Technical information
- Licensing authority: FCC
- Facility ID: 24170
- Class: C
- Power: 1,000 watts
- Transmitter coordinates: 45°41′53.8″N 111°1′43.8″W﻿ / ﻿45.698278°N 111.028833°W
- Translator: 95.1 K236CY (Bozeman)
- Repeater: 1340 KPRK (Livingston)

Links
- Public license information: Public file; LMS;
- Webcast: Listen live
- Website: kmmsam.com

= KMMS (AM) =

Radio station in Bozeman, Montana, US

KMMS (1450 kHz) is an AM radio station licensed to serve Bozeman, Montana. The station is owned by Townsquare Media, licensed to Townsquare License, LLC. It airs a news/talk format.

All Townsquare Media Bozeman studios are located at 125 West Mendenhall Street, downtown Bozeman. The KMMS transmitter site is on East Griffin, north of Bozeman.

The station was assigned the KMMS call letters by the Federal Communications Commission on July 14, 1991.

==Ownership==
In February 2008, Colorado-based GAPWEST Broadcasting completed the acquisition of 57 radio stations in 13 markets in the Pacific Northwest-Rocky Mountain region from Clear Channel Communications.

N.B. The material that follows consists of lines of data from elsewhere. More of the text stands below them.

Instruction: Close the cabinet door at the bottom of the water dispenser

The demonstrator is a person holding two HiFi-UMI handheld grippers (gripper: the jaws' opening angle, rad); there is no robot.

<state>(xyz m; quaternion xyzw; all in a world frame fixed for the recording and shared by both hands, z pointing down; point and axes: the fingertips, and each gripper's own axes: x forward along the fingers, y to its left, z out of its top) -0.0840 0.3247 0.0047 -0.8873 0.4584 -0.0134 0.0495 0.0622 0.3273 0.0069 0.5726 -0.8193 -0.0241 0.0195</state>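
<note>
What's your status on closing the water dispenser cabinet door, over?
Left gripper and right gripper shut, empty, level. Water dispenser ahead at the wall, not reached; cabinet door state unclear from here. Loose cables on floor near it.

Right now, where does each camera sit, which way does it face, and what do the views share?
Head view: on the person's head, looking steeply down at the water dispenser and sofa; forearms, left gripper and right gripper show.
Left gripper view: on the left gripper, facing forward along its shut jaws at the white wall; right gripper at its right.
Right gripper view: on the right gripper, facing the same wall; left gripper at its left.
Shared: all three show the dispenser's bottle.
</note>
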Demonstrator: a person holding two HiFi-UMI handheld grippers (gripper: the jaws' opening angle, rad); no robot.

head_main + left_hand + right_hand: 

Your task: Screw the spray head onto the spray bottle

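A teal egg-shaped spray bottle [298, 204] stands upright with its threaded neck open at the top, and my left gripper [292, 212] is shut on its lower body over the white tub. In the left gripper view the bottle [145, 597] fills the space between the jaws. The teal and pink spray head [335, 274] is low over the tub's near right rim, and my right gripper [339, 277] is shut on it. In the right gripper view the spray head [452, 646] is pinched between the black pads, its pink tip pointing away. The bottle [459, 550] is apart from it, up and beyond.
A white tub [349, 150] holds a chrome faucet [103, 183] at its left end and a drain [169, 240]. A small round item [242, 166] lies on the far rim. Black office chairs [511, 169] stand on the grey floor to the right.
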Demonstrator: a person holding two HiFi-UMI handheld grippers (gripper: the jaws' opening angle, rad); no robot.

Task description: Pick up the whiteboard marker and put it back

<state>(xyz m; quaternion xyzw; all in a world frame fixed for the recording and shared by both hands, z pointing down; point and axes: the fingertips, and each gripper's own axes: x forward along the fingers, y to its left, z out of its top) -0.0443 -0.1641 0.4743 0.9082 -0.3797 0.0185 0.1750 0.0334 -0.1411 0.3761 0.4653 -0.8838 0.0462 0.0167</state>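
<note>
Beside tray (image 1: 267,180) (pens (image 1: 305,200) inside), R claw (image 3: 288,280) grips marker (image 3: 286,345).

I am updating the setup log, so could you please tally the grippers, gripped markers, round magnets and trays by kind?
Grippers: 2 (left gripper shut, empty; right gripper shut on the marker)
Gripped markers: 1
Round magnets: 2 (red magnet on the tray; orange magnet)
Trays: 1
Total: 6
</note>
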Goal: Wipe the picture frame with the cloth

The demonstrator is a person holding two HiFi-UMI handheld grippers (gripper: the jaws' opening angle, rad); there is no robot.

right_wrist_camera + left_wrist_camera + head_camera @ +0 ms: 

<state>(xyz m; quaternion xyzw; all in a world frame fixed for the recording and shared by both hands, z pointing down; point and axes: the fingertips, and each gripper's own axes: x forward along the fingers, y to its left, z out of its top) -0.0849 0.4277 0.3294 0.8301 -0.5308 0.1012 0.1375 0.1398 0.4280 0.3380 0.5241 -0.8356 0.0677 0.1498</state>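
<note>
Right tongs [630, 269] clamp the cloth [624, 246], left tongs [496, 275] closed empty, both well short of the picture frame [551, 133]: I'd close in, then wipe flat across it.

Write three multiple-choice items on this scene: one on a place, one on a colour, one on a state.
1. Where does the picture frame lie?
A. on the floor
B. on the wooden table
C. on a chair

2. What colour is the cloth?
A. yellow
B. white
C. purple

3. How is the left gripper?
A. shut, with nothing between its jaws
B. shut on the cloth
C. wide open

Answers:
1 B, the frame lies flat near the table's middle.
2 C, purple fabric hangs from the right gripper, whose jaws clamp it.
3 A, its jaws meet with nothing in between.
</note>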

The deal, valued at a reported $74 million, included six Bozeman stations, seven in Missoula and five in Billings. Other stations in the deal were located in Shelby, Montana, and in Casper and Cheyenne, Wyoming, plus Pocatello and Twin Falls, Idaho, and Yakima, Washington. GapWest was folded into Townsquare Media on August 13, 2010.